TRY IT:
Only one stretch of the records below is wanted: the lines from the one holding "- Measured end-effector" through the one holding "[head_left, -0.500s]". Return it exactly, both ends included.

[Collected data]
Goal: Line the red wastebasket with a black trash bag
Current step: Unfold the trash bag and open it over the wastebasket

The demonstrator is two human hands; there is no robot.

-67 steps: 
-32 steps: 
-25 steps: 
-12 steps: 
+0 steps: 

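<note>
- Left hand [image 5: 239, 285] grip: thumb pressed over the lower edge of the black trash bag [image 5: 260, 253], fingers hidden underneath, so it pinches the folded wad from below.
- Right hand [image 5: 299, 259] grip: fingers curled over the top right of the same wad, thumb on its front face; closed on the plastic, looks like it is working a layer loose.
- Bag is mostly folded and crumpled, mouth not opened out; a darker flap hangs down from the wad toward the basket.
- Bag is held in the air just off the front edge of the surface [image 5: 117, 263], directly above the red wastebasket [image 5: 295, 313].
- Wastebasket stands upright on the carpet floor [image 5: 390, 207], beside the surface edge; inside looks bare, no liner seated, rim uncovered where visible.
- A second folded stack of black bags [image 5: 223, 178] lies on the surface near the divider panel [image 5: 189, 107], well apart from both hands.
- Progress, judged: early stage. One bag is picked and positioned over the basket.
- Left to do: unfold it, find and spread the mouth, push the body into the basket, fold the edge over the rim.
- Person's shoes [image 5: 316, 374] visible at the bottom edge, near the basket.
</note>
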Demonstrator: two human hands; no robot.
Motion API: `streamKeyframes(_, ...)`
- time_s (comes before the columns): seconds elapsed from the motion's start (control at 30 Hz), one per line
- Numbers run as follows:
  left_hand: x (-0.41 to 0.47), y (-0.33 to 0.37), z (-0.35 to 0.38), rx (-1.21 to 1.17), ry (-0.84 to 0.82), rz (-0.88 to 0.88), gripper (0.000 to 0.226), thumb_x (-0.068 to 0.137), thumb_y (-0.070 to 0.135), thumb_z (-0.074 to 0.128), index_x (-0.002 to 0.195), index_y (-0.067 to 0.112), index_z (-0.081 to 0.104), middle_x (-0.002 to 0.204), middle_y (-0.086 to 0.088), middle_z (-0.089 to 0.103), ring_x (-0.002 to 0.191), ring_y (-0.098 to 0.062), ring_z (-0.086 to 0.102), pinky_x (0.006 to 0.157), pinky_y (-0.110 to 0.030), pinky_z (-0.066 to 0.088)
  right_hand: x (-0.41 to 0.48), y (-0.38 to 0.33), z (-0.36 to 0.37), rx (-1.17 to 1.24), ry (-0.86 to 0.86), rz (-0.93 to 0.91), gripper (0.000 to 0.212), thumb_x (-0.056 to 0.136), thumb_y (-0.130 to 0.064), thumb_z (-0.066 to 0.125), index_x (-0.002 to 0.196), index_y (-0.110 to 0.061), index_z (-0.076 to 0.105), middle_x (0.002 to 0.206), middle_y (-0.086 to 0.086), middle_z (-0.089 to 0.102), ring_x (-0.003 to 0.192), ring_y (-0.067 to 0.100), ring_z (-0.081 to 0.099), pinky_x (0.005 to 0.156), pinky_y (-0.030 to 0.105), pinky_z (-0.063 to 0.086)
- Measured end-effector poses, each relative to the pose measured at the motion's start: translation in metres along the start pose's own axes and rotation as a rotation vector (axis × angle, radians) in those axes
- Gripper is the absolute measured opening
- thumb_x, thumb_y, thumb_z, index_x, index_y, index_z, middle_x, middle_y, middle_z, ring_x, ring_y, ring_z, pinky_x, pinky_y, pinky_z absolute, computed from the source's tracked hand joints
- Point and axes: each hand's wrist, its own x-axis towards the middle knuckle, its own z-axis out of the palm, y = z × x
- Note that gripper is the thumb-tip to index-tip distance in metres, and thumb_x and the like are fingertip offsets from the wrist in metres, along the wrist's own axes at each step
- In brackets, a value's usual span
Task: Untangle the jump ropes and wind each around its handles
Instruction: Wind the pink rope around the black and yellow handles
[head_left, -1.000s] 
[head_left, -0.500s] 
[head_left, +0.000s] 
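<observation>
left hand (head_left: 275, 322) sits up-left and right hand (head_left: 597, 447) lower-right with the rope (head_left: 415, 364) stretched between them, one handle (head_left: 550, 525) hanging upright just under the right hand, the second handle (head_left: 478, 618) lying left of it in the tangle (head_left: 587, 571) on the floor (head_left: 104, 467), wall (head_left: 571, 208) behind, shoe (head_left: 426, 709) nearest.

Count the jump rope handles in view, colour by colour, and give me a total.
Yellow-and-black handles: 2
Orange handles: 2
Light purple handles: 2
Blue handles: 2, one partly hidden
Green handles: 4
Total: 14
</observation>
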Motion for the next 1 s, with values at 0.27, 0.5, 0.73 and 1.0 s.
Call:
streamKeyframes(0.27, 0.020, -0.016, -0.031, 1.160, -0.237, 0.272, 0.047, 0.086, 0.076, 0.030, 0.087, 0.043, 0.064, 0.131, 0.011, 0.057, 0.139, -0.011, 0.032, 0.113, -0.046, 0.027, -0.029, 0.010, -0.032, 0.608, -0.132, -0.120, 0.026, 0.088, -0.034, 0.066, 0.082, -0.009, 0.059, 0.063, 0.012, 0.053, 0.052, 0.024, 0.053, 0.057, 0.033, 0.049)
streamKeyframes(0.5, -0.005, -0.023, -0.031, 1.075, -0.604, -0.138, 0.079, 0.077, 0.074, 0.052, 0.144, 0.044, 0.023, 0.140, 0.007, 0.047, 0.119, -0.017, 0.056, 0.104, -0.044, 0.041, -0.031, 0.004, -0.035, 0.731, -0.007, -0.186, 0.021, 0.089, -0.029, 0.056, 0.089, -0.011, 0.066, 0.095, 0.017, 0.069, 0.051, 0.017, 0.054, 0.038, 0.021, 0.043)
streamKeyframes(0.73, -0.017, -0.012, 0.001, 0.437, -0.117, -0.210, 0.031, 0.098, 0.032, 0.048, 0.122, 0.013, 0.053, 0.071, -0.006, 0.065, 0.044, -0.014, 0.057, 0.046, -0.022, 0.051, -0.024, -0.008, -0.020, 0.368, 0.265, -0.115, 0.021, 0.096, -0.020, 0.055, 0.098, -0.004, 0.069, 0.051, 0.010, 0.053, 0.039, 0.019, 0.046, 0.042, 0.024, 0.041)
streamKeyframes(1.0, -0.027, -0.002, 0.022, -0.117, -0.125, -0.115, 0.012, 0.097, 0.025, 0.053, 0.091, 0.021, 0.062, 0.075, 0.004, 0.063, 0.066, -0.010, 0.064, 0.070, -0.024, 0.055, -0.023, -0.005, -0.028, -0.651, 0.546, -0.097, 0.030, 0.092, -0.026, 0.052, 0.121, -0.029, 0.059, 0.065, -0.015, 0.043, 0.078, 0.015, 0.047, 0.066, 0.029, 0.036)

TASK ANSWER:
- Measured end-effector poses, each relative to the pose measured at the motion's start: translation in metres along the start pose's own axes and rotation as a rotation vector (axis × angle, radians) in those axes
- Gripper is the absolute measured opening
- thumb_x, thumb_y, thumb_z, index_x, index_y, index_z, middle_x, middle_y, middle_z, ring_x, ring_y, ring_z, pinky_x, pinky_y, pinky_z absolute, computed from the source's tracked hand joints
- Point and axes: each hand's wrist, its own x-axis towards the middle knuckle, its own z-axis out of the palm, y = z × x
- Note that gripper is the thumb-tip to index-tip distance in metres, and thumb_x and the like are fingertip offsets from the wrist in metres, along the wrist's own axes at each step
- In brackets, a value's usual span
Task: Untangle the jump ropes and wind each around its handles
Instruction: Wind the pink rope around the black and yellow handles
[head_left, -1.000s] 
[head_left, -0.500s] 

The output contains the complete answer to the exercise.